Thursday, 27 April 2017

Buy Opana 30mg Online Legally



Opana:

  • OPANA® ER contains oxymorphone, a substance with a high potential for abuse similar to other opioids including fentanyl, hydrocodone, hydromorphone, methadone, morphine, oxycodone, and tapentadol. OPANA® ER can be abused and is subject to misuse, addiction, and criminal diversion.
  • All patients treated with opioids require careful monitoring for signs of abuse and addiction, since use of opioid analgesic products carries the risk of addiction, even under appropriate medical use.
  • OPANA® ER, like other opioids, can be diverted for non-medical use into illicit channels of distribution.
  • Careful record keeping of prescribing information, including quantity, frequency, and renewal requests as required by state law, is strongly advised. Proper assessment of the patient, proper prescribing practices, periodic re-evaluation of therapy, and proper dispensing and storage are appropriate measures that help to reduce abuse of opioid drugs.
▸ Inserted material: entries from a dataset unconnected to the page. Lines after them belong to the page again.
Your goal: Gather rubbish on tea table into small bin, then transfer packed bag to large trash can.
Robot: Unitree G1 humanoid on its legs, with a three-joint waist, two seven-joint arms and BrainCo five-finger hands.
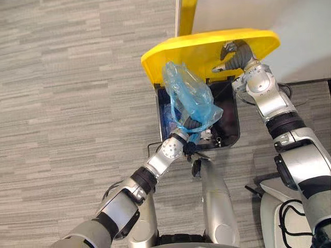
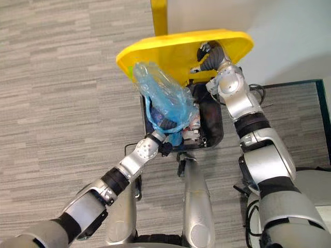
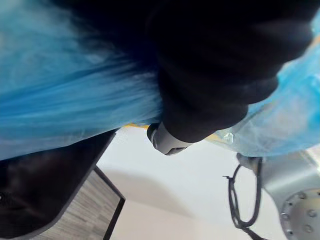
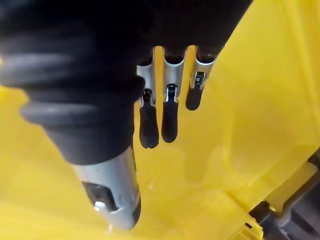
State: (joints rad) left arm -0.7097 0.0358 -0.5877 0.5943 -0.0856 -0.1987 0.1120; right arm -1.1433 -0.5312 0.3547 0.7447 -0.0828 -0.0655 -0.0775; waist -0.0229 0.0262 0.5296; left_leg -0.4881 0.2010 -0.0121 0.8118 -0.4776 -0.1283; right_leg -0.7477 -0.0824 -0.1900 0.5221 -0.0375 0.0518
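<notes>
Left eye view: blue bag over bin

Crumpled blue bag hangs over open black can, yellow lid raised.

The left hand fills the upper centre and upper right of the frame with its dark ribbed cover. Just below the cover, near the centre, one silver digit juts out. A translucent blue plastic bag spreads across the upper left in stretched folds, touches the cover, and shows again at the right edge. A thin strip of the yellow lid peeks out beneath the bag. In the lower left sits the black wall of the trash can, with grey wood-grain floor beside it. A pale wall takes up the lower centre.
</notes>
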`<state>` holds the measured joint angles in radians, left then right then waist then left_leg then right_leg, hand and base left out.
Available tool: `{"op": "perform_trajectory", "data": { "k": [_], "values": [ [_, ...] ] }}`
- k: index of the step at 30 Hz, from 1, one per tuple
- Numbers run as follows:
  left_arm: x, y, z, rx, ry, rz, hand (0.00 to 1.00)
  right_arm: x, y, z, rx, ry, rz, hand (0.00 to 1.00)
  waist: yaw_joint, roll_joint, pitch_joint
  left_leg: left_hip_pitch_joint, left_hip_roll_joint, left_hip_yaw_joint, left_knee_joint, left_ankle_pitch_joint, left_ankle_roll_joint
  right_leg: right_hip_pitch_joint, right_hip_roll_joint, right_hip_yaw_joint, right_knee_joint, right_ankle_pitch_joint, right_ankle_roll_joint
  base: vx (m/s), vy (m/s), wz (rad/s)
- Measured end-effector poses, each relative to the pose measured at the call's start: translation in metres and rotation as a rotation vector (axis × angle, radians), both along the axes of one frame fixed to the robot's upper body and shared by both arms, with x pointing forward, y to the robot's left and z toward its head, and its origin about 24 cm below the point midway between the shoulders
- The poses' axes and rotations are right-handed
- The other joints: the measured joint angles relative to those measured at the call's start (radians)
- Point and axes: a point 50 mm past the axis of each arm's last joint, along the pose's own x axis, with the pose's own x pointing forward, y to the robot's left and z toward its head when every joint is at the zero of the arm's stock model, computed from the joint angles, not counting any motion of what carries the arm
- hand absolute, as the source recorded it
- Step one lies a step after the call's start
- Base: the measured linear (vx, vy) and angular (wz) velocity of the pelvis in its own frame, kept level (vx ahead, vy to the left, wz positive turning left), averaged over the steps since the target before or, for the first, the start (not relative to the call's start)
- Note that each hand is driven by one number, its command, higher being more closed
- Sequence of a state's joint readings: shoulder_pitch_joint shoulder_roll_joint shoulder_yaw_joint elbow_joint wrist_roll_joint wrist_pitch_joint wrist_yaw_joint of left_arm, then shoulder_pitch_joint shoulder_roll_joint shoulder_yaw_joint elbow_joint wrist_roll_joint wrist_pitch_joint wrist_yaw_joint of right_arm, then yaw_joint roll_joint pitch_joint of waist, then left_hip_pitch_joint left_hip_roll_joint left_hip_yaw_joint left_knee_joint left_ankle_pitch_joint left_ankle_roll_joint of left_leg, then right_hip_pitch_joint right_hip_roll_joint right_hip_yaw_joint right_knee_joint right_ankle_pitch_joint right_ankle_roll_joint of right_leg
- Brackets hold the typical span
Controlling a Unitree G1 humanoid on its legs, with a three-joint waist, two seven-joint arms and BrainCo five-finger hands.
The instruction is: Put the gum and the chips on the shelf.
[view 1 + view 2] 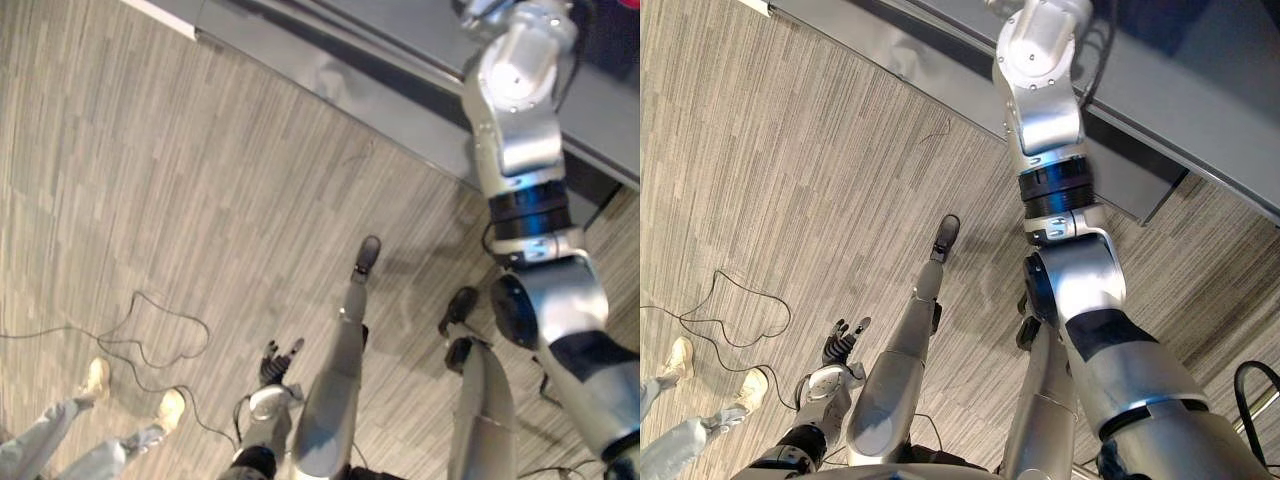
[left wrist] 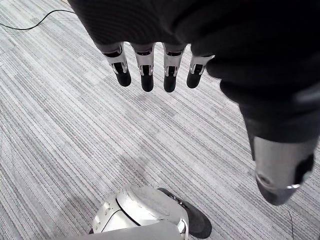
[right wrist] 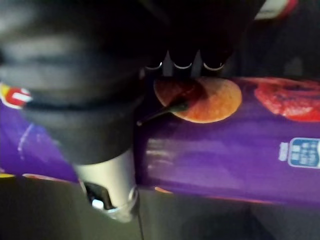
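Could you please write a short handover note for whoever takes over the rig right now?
Left hand: open, holding nothing, hanging low over the striped grey floor.
Right hand: reached up over the grey shelf, close against the purple chips tube, which is printed with crisp pictures. Its grip cannot be judged.
Chips: the tube lies sideways, apparently on a dark grey surface.
Done: the chips seem to have reached the shelf area.
Left: confirm the chips are set down and released, then handle the gum.
Note: a person in light trousers stands on the robot's left.
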<state>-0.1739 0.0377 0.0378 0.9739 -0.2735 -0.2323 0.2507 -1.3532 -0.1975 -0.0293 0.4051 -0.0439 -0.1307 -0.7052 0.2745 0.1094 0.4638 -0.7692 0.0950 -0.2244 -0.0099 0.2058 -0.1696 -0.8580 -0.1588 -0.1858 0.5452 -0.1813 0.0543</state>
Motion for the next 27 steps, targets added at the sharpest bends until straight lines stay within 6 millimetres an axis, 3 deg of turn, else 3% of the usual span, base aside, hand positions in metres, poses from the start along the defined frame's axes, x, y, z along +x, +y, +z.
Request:
{"op": "perform_trajectory", "data": {
  "k": [7, 16, 27],
  "values": [
    [0.000, 0.001, 0.000, -0.018, -0.003, 0.045, 0.00, -0.017, -0.005, 0.001, 0.023, -0.075, -0.092, 1.00, 0.002, 0.000, 0.000, -0.018, 0.002, 0.023, 0.006, -0.011, 0.009, -0.030, -0.002, 0.013, 0.018, -0.002, -0.003, 0.00, -0.036, -0.04],
    [0.000, 0.001, 0.000, -0.041, -0.005, 0.084, 0.00, -0.012, 0.009, -0.027, -0.044, -0.010, -0.107, 1.00, 0.002, 0.000, 0.000, -0.046, 0.002, 0.032, 0.020, -0.011, 0.007, -0.051, -0.001, 0.015, 0.019, -0.002, -0.003, 0.01, -0.030, 0.00],
    [0.000, 0.001, 0.000, -0.043, -0.006, 0.089, 0.00, -0.005, 0.026, -0.034, -0.130, 0.037, -0.058, 1.00, 0.003, 0.000, 0.000, -0.053, 0.004, 0.049, 0.021, -0.014, 0.010, -0.064, -0.002, 0.024, 0.025, -0.002, -0.003, 0.00, -0.042, -0.01]
  ]
}}
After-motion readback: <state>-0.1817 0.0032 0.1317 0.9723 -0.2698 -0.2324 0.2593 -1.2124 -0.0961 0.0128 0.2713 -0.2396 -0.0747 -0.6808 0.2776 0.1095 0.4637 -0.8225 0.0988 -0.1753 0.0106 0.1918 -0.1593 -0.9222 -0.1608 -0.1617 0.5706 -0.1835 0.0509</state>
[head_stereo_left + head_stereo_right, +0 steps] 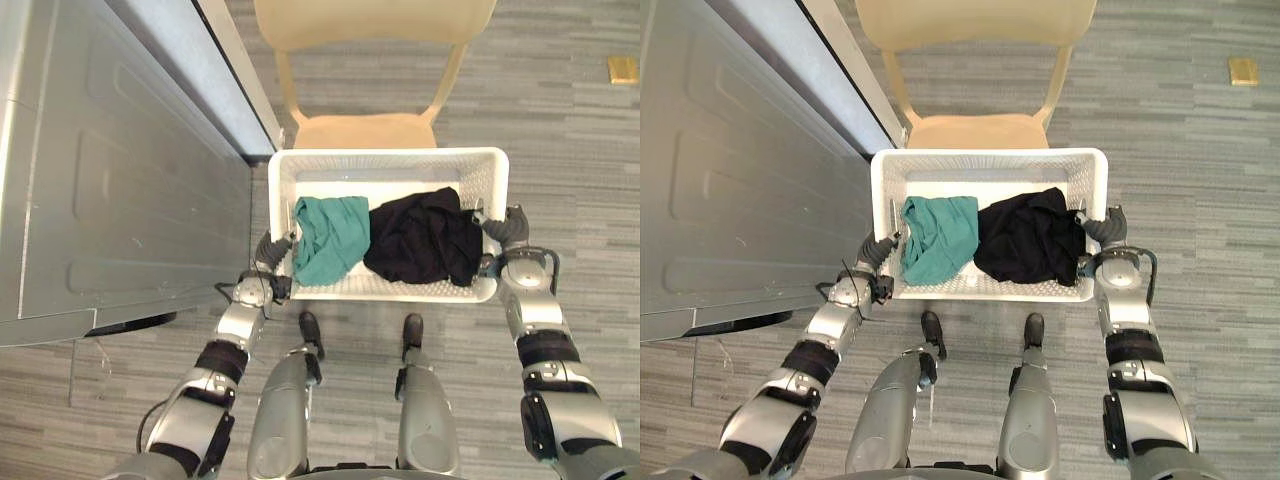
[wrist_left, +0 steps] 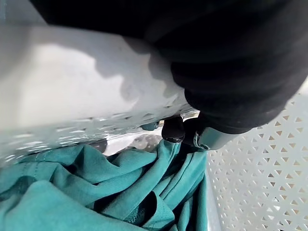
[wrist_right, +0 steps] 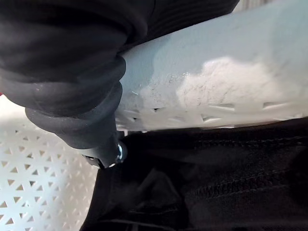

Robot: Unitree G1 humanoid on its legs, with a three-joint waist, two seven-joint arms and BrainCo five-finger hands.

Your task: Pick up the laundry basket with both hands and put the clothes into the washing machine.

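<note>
While the grey washing machine (image 1: pixel 120 170) stands at the robot's left side, a beige chair (image 1: pixel 365 130) stands in front on the striped floor (image 1: pixel 560 140). The white laundry basket (image 1: pixel 400 157) is just before the chair seat, between the two arms. Inside it a black garment (image 1: pixel 425 238) lies at the right, touching a teal garment (image 1: pixel 328 238) at the left. The left robot hand (image 1: pixel 274 247) and the right robot hand (image 1: pixel 510 228) are each clamped on a side rim, with fingers (image 2: pixel 173 129) hooked inside.
</note>
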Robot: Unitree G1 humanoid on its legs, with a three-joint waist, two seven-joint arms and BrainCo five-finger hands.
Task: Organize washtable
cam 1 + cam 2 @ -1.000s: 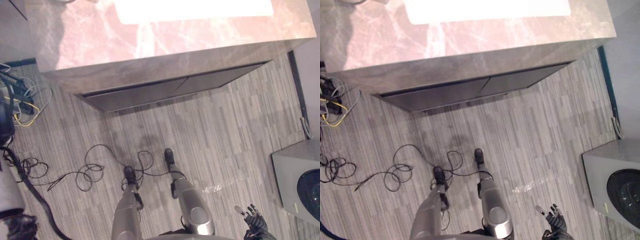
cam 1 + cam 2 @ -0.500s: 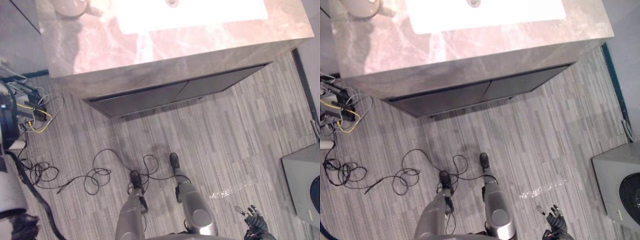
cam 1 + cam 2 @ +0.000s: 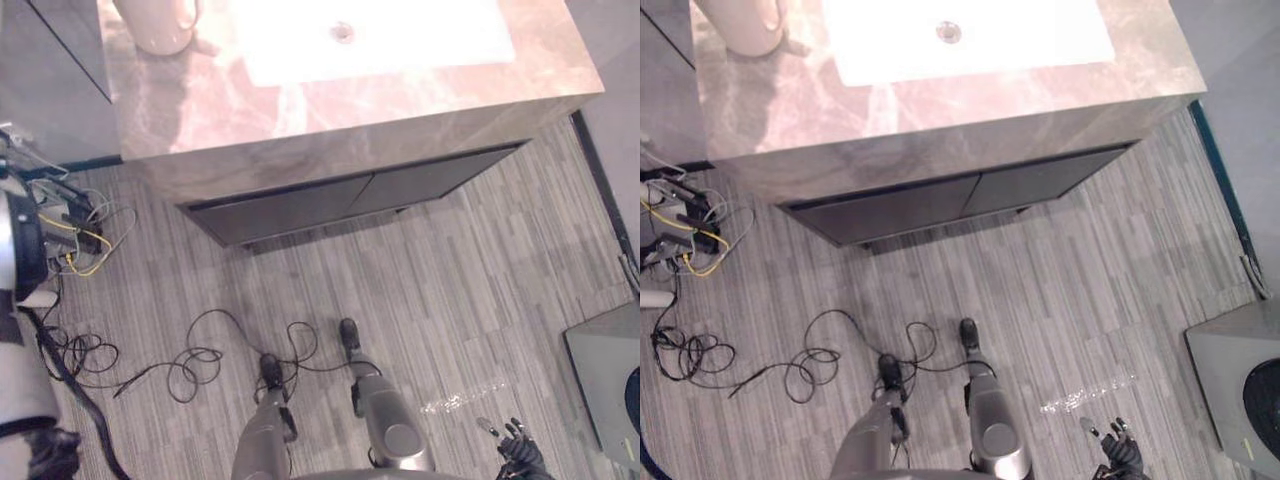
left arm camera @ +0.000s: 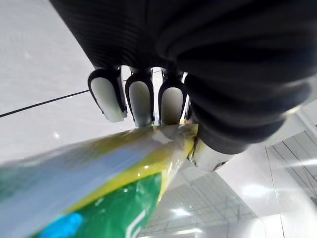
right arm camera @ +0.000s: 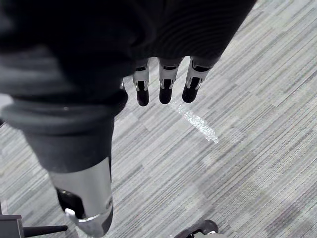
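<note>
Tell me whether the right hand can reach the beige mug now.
Probably not: the right hand hangs open over the floor; the beige mug stands across more floor on the counter's left end.

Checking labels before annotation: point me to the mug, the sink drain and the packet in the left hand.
mug (image 3: 150,25), left eye view, on its beige side wall.
sink drain (image 3: 949,31), right eye view, on the metal centre.
packet (image 4: 109,213), left wrist view, on its green face.

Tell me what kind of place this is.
Probably a bathroom or a washroom mock-up: a marble vanity counter with a white inset sink, dark cabinet doors beneath it, and a beige mug on the counter's corner.
</note>
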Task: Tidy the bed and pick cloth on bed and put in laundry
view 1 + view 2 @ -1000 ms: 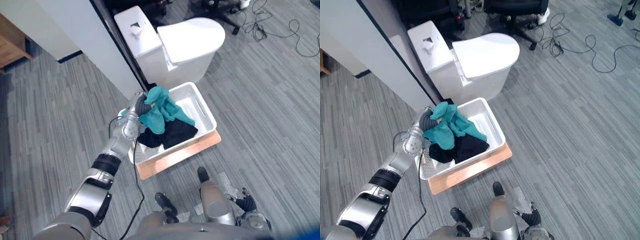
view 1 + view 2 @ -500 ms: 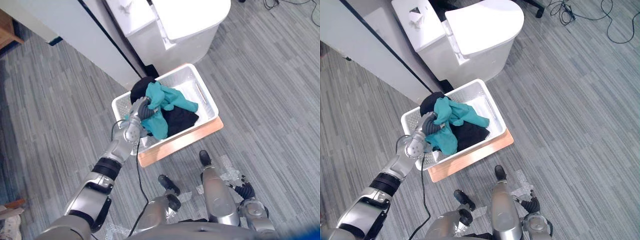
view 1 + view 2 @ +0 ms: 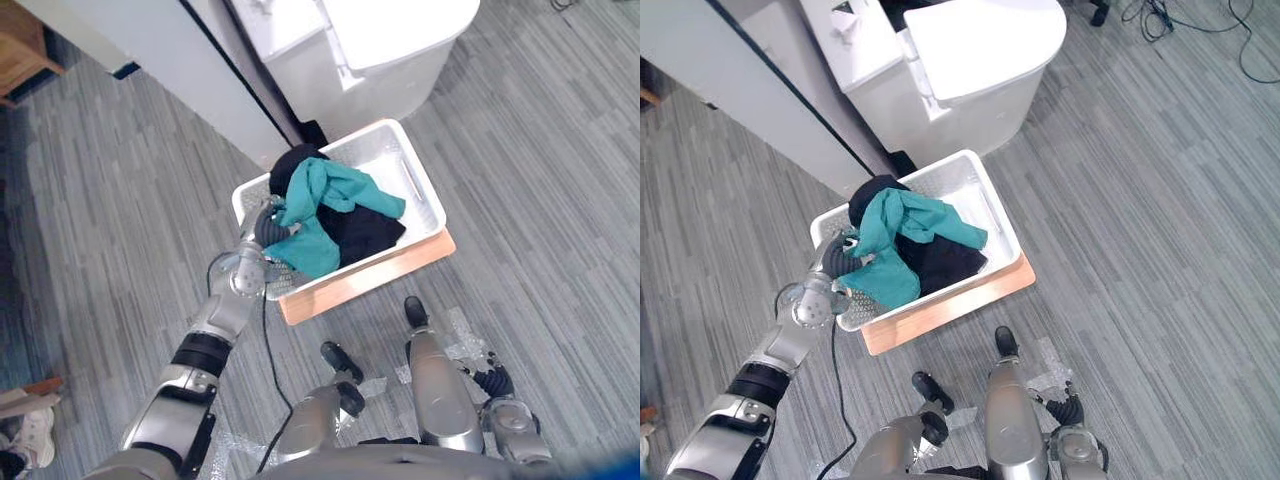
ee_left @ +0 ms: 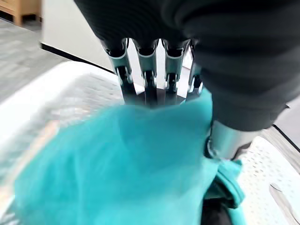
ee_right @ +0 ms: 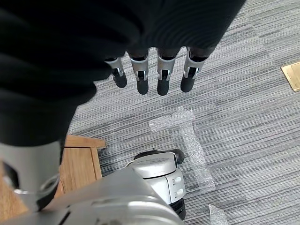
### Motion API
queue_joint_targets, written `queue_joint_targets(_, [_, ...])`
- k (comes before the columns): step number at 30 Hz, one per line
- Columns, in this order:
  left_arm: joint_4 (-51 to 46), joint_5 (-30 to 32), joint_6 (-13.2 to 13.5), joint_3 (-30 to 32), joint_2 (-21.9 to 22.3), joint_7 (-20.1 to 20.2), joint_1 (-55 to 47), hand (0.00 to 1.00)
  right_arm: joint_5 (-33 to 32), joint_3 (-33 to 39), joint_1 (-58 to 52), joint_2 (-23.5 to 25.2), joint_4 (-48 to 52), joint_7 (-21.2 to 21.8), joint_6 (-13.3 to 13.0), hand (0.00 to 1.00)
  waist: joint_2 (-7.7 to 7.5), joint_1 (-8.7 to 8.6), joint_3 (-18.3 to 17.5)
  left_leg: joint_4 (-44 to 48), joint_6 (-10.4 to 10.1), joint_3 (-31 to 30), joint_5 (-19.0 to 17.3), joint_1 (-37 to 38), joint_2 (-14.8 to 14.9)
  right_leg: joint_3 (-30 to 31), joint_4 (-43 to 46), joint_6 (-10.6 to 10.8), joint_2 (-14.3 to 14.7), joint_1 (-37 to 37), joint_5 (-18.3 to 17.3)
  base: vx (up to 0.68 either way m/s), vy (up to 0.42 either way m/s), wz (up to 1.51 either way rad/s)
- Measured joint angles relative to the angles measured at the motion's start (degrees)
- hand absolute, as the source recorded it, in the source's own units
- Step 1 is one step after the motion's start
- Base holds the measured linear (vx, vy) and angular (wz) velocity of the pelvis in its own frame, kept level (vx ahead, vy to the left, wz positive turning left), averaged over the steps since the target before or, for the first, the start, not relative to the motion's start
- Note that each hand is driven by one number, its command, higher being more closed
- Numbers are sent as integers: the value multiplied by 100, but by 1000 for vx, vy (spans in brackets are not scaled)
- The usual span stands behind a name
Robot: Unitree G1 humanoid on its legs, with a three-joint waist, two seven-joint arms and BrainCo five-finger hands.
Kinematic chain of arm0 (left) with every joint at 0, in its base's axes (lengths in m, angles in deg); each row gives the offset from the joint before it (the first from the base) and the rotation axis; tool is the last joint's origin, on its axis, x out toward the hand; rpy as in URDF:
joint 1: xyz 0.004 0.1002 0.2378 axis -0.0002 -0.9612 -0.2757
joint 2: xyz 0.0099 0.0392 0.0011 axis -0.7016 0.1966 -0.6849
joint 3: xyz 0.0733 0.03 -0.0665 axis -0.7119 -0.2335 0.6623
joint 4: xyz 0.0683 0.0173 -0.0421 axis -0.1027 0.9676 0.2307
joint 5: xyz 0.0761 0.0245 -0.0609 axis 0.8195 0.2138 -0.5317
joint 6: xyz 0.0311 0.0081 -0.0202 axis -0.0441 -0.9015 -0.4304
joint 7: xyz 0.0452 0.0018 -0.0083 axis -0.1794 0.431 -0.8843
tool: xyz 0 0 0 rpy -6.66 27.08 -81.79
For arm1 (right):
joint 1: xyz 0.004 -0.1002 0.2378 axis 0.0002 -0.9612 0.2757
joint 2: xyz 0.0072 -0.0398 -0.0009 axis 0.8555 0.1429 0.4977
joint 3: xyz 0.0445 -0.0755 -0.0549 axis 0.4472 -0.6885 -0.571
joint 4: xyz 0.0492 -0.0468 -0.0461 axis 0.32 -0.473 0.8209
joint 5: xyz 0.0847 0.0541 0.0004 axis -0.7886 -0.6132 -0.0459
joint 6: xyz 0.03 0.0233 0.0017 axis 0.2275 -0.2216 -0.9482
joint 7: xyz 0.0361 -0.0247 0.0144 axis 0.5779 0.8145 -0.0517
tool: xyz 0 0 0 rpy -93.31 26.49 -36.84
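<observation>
**Teal cloth at the laundry basket**

Grey striped carpet covers the room, with a white ceramic toilet at the far side and a white wall panel with a dark edge to its left. Just near of the toilet, a white perforated plastic laundry basket rests on a flat wooden board that shows along its near edge.

A crumpled teal cloth lies in the left half of the basket, on top of a heap of black cloth that shows at the far left corner and to the right. Part of the teal cloth reaches the basket's left rim.

The left hand is at that left rim, sunk into the teal cloth; the cloth hides it too far to tell whether it is gripping or has let go.

The right hand hangs low on the near right above the carpet, its fingers straight and loose, with nothing in it.
</observation>
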Motion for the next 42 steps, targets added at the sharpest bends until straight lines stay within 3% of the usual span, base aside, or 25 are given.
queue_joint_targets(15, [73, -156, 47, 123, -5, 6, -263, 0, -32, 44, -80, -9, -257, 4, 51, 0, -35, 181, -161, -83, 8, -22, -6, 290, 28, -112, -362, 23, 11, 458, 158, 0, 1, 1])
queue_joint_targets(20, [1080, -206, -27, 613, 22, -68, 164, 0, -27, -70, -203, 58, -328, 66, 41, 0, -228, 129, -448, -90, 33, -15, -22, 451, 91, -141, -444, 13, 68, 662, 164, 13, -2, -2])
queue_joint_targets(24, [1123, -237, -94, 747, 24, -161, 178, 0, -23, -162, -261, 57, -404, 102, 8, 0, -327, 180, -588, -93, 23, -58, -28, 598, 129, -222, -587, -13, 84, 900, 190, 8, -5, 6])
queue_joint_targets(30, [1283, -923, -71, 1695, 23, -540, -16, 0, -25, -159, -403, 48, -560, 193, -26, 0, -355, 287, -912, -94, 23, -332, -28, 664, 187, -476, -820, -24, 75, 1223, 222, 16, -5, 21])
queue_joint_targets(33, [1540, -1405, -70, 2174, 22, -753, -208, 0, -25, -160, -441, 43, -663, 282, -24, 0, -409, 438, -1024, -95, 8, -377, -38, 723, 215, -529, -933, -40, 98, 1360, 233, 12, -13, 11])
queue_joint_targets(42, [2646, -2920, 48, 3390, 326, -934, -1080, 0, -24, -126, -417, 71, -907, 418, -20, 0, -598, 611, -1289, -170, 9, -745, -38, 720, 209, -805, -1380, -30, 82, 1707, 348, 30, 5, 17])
Risks Specific to Abuse of OPANA

  • OPANA® ER is for oral use only. Abuse of OPANA® ER poses a risk of overdose and death. This risk is increased with concurrent abuse of OPANA® ER with alcohol and other substances. Taking cut, broken, chewed, crushed, or dissolved OPANA® ER enhances drug release and increases the risk of overdose and death.
  • With parenteral abuse, cases of thrombotic microangiopathy (a condition characterized clinically by thrombocytopenia and microangiopathic hemolytic anemia) have been reported; many cases resulted in hospitalization and treatment with plasmapheresis. Parenteral drug abuse is commonly associated with transmission of infectious diseases such as hepatitis and HIV.

Dependence


  • Both tolerance and physical dependence can develop during chronic opioid therapy.
  • Physical dependence results in withdrawal symptoms after abrupt discontinuation or a significant dosage reduction of a drug. Withdrawal also may be precipitated through the administration of drugs with opioid antagonist activity, (e.g., naloxone, nalmefene), mixed agonist/antagonist analgesics (e.g., pentazocine, butorphanol, nalbuphine), or partial agonists (e.g., buprenorphine). Physical dependence may not occur to a clinically significant degree until after several days to weeks of continued opioid usage.
  • OPANA® ER should not be abruptly discontinued. If OPANA® ER is abruptly discontinued in a physically dependent patient, a withdrawal syndrome may occur.
  • Infants born to mothers physically dependent on opioids will also be physically dependent and may exhibit respiratory difficulties and withdrawal signs.